Task prompt:
Tally the lines in the data below in which the word "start" occurs, then give only the total.

Data excerpt:
= Beginning of Section =
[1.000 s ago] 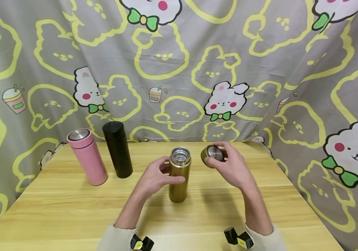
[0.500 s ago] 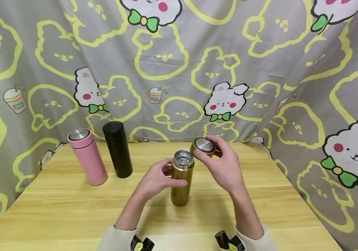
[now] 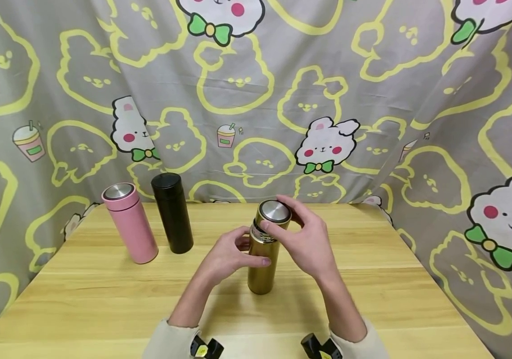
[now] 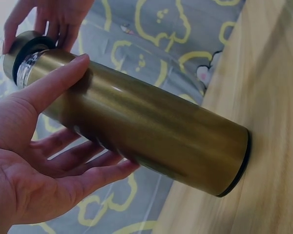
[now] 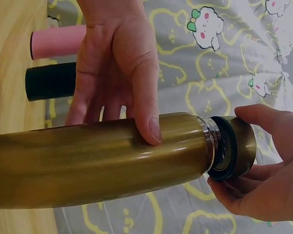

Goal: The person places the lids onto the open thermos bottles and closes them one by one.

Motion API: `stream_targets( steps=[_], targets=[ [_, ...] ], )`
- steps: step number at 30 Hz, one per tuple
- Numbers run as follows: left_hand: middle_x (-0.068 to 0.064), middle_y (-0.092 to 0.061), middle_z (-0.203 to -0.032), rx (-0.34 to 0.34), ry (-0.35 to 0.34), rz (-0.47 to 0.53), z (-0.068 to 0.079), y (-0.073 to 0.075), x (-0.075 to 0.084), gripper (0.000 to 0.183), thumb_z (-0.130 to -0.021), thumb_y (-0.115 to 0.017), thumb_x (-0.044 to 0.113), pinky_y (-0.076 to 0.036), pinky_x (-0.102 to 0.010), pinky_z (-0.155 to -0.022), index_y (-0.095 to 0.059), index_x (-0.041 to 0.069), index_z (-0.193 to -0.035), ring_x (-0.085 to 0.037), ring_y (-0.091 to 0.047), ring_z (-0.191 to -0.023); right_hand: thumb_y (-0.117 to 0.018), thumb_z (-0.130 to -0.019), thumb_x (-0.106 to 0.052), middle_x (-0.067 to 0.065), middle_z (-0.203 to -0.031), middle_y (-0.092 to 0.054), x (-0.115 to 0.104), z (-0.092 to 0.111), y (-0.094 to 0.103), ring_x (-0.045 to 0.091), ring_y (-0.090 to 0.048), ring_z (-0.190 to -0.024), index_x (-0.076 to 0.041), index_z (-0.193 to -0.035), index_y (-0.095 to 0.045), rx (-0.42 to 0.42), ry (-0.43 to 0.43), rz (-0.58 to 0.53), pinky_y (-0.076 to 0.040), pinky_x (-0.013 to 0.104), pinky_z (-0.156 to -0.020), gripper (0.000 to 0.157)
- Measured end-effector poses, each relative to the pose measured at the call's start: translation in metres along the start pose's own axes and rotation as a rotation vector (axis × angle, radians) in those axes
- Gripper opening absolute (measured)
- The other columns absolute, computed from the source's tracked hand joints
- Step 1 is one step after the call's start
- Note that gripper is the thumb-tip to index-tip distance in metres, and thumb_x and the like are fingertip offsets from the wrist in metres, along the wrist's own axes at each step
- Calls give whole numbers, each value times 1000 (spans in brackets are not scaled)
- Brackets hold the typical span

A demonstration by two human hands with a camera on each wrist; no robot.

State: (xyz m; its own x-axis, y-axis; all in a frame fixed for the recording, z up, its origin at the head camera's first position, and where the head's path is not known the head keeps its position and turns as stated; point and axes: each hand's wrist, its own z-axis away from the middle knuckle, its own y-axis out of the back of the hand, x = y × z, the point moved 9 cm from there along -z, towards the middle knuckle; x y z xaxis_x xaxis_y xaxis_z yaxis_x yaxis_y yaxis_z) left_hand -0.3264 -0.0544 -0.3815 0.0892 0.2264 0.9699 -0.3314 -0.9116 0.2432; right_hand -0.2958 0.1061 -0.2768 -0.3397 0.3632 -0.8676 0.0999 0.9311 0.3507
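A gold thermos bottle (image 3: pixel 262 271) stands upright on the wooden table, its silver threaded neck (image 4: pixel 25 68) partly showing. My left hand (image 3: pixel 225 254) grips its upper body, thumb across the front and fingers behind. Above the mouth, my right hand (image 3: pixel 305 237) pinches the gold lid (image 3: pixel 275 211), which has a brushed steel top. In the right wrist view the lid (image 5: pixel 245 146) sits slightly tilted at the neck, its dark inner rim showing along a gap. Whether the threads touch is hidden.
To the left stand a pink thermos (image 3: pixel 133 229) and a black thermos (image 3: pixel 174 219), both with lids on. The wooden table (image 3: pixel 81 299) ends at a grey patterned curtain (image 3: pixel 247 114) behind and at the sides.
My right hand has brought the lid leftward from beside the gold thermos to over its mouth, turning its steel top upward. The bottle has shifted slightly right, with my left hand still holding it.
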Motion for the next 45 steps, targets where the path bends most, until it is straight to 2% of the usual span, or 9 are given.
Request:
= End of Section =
Response area:
2